На том конце установилась какая-то странная тишина, Тане даже показалось, что связь прервалась.
– Алло, вы слышите меня?
– Слышу, Татьяна, конечно, слышу, – вздохнула Вознесенская. – Так вы можете прийти? Желательно завтра. Я понимаю, что слишком напираю, и Лариса сказала, что вы загружены, а у меня скоро съемки, причем не в Москве, и я не могу не ехать, понимаете.
– Да ничем я не загружена, я приду. Давайте попробуем. Но если не получится… что поделать. Только можно я все-таки русским языком с ним тоже позанимаюсь? Мне репетитором как-то сподручнее. Он же не младенец, я и не знаю, что с такими детьми делать, если не учить их.
Осенью, когда дождливый сентябрь уже основательно смыл летнюю пыль, а вместе с ней и часть желтых листьев, ее отец снова попал в больницу – сердце. Никита Сергеевич, которому она немедленно позвонила (от отца все равно, кроме очередных цитат, ничего не дождешься), в этот раз говорил озабоченно. Он категорически возражал против поездки в конце октября, тем более на конференцию. Однако Павел Семенович был, как всегда, оптимистично настроен и не собирался мириться с ограничениями, продиктованными приступом.
Никита Сергеевич наивно, но настоятельно советовал дочери “успокивающе повлиять на больного”. И вот ей вновь приходилось проделывать весь этот печальный путь домой.

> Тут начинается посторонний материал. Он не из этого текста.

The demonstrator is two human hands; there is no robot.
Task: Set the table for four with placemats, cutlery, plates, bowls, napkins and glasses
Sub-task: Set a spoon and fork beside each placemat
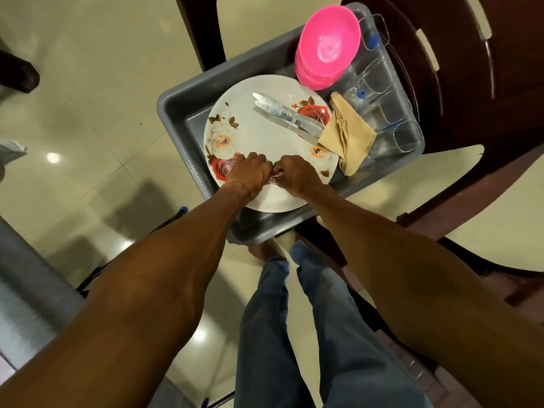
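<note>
**Both hands meet over cutlery on the plate**

From my remote seat I look down on a grey tub (176,107) resting on a chair beside a dark wooden desk (459,83). A white rose-patterned plate (265,136) lies in the tub, and both hands sit at its near edge. The left hand (250,172) and right hand (294,172) are knuckle to knuckle, their fingers curled around a small bunch of metal cutlery (274,178) between them; only a glint of it shows, so I cannot tell whether it is forks or spoons. Three knives (282,114) lie side by side across the far part of the plate, their handles reaching under folded tan napkins (348,136) at its right rim. Stacked pink bowls (328,45) stand at the tub's far end. Clear glasses (379,92) line the tub's right side. My jeans (294,334) and cream floor tiles (88,83) fill the lower view.
</note>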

– Папа, ну как же так? Что на этот раз? Чего ты так разволновался? – Таня сидела у постели, зачем-то то и дело поправляя подушки. Она не знала, как себя вести. Хотелось отвести глаза от стареющего отцовского лица, от его ищущего взгляда: он все высматривал в ее лице признаки надежды, которую негде было взять.

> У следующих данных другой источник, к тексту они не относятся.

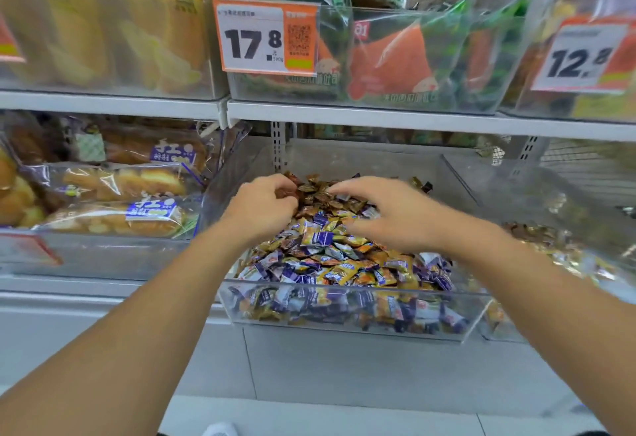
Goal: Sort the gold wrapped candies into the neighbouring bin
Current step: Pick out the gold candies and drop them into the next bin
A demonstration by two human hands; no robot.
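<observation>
A clear plastic bin (347, 329) on the lower shelf holds a heap of wrapped candies. Purple and orange ones (330, 260) fill the front. Gold-brown wrapped candies (321, 196) lie piled at the back. My left hand (263, 207) reaches into the gold pile, its fingers curled round a few gold candies. My right hand (385, 210) hovers over the same pile with fingers spread and bent, fingertips touching the gold candies. The neighbouring bin (564, 250) to the right holds more gold candies behind its clear wall.
Bagged bread (113, 194) fills the bin to the left. The upper shelf (344, 117) carries bins of green and orange snack bags, with price tags 17.8 (266, 38) and 12.8 (581, 57) hanging just above my hands. Grey floor lies below.
</observation>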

– Дочка, как я рад тебе! Вот видишь, снова прихватило Василий Павлович чего-то переполошился и «скорую» вызвал. А зачем скорую? Мне же нельзя болеть. У меня потрясающий доклад получается, Танюш. Вот жалко, бумаги не со мной, а то бы я тебе зачитал, – отец заволновался и зачем-то полез в облезлую больничную тумбочку. Когда она открылась, оттуда, к удивлению Тани, покатились апельсины. Павел Семенович заторопился встать и собрать их.
– Папа, лежи, я сама подниму. Ложись, я сказала. Ну что ж ты неугомонный такой! – Таня обогнула кровать и стала собирать оранжевые мячики. – Откуда у тебя апельсины-то?
– Откуда? Я не знаю, дочка. А-а-а, вспомнил, это же соседка наша принесла, Наталья. Вчера еще. Только я их не ем. Возьми себе, я уже раз забыл о них и опять забуду.